▶ **Aim of the task**:
The output should match the data below line for line.

*** Opening Source data ***

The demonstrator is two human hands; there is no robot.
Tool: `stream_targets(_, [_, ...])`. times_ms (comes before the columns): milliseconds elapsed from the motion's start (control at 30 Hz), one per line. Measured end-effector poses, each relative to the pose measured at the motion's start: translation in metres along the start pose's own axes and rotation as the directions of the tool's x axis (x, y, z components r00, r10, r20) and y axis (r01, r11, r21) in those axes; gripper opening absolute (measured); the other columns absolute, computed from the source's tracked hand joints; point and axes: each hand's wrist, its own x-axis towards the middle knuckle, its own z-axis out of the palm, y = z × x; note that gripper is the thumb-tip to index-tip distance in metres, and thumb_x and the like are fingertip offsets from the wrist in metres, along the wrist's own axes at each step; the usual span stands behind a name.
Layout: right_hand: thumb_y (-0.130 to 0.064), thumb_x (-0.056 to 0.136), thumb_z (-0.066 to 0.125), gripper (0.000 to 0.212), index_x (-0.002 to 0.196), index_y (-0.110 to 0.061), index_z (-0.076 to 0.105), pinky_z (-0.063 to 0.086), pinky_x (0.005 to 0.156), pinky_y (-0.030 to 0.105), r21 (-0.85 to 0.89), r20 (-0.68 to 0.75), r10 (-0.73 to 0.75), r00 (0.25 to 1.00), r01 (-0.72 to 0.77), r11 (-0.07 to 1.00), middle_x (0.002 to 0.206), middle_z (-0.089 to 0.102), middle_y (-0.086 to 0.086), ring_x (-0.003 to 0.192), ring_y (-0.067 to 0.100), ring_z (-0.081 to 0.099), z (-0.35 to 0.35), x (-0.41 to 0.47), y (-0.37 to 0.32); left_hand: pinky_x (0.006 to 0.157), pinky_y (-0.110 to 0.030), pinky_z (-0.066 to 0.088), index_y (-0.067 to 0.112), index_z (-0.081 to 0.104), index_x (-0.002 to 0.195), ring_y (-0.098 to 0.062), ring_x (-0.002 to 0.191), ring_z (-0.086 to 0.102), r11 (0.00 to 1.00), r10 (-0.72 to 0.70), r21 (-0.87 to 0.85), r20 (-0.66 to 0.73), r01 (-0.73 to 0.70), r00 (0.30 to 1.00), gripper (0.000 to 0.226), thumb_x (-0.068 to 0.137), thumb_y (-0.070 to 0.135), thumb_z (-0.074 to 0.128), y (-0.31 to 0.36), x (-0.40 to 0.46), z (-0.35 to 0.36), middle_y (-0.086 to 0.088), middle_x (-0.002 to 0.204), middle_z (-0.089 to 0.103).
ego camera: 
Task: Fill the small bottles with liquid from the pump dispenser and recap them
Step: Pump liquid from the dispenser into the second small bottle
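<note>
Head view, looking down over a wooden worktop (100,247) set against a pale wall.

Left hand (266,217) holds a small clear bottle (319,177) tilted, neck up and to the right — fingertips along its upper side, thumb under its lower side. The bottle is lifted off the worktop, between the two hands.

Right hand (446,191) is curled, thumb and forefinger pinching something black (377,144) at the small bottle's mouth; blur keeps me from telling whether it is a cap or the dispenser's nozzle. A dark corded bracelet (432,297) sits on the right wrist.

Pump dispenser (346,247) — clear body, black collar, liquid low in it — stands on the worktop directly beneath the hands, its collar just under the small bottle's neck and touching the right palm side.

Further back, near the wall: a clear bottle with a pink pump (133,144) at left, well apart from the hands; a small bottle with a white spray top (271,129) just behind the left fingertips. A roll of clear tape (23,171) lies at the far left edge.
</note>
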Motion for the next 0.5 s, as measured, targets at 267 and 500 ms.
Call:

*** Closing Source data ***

▶ **Answer below**:
The demonstrator is two human hands; there is no robot.
Tool: `stream_targets(_, [_, ...])`. times_ms (comes before the columns): milliseconds elapsed from the motion's start (control at 30 Hz), one per line. Measured end-effector poses, each relative to the pose measured at the motion's start: translation in metres along the start pose's own axes and rotation as the directions of the tool's x axis (x, y, z components r00, r10, r20) and y axis (r01, r11, r21) in those axes; gripper opening absolute (measured); the other columns absolute, computed from the source's tracked hand joints; point and axes: each hand's wrist, its own x-axis towards the middle knuckle, its own z-axis out of the palm, y = z × x; note that gripper is the thumb-tip to index-tip distance in metres, and thumb_x and the like are fingertip offsets from the wrist in metres, along the wrist's own axes at each step; the usual span stands behind a name.
Layout: right_hand: thumb_y (-0.130 to 0.064), thumb_x (-0.056 to 0.136), thumb_z (-0.066 to 0.125), gripper (0.000 to 0.212), index_x (-0.002 to 0.196), index_y (-0.110 to 0.061), index_z (-0.076 to 0.105), pinky_z (-0.063 to 0.086), pinky_x (0.005 to 0.156), pinky_y (-0.030 to 0.105), r21 (-0.85 to 0.89), r20 (-0.68 to 0.75), r10 (-0.73 to 0.75), r00 (0.25 to 1.00), r01 (-0.72 to 0.77), r11 (-0.07 to 1.00), middle_x (0.002 to 0.206), middle_z (-0.089 to 0.102), middle_y (-0.086 to 0.086), ring_x (-0.003 to 0.192), ring_y (-0.067 to 0.100), ring_z (-0.081 to 0.099), z (-0.35 to 0.35), x (-0.41 to 0.47), y (-0.37 to 0.32); left_hand: pinky_x (0.006 to 0.157), pinky_y (-0.110 to 0.030), pinky_z (-0.066 to 0.088), index_y (-0.067 to 0.112), index_z (-0.081 to 0.104), index_x (-0.002 to 0.195), ring_y (-0.098 to 0.062), ring_x (-0.002 to 0.191), ring_z (-0.086 to 0.102), r11 (0.00 to 1.00), r10 (-0.72 to 0.70), r21 (-0.87 to 0.85), r20 (-0.66 to 0.73), r01 (-0.73 to 0.70), r00 (0.30 to 1.00), gripper (0.000 to 0.226), thumb_x (-0.068 to 0.137), thumb_y (-0.070 to 0.135), thumb_z (-0.074 to 0.128), y (-0.31 to 0.36), x (-0.40 to 0.46), z (-0.35 to 0.36), middle_y (-0.086 to 0.088), middle_x (-0.002 to 0.204), middle_z (-0.089 to 0.103).
ego camera: 
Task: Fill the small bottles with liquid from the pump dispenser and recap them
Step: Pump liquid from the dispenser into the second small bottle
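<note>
Head view, looking down over a wooden worktop (100,247) set against a pale wall.

Left hand (266,217) holds a small clear bottle (319,177) tilted, neck up and to the right — fingertips along its upper side, thumb under its lower side. The bottle is lifted off the worktop, between the two hands.

Right hand (446,191) is curled, thumb and forefinger pinching something black (377,144) at the small bottle's mouth; blur keeps me from telling whether it is a cap or the dispenser's nozzle. A dark corded bracelet (432,297) sits on the right wrist.

Pump dispenser (346,247) — clear body, black collar, liquid low in it — stands on the worktop directly beneath the hands, its collar just under the small bottle's neck and touching the right palm side.

Further back, near the wall: a clear bottle with a pink pump (133,144) at left, well apart from the hands; a small bottle with a white spray top (271,129) just behind the left fingertips. A roll of clear tape (23,171) lies at the far left edge.
</note>
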Motion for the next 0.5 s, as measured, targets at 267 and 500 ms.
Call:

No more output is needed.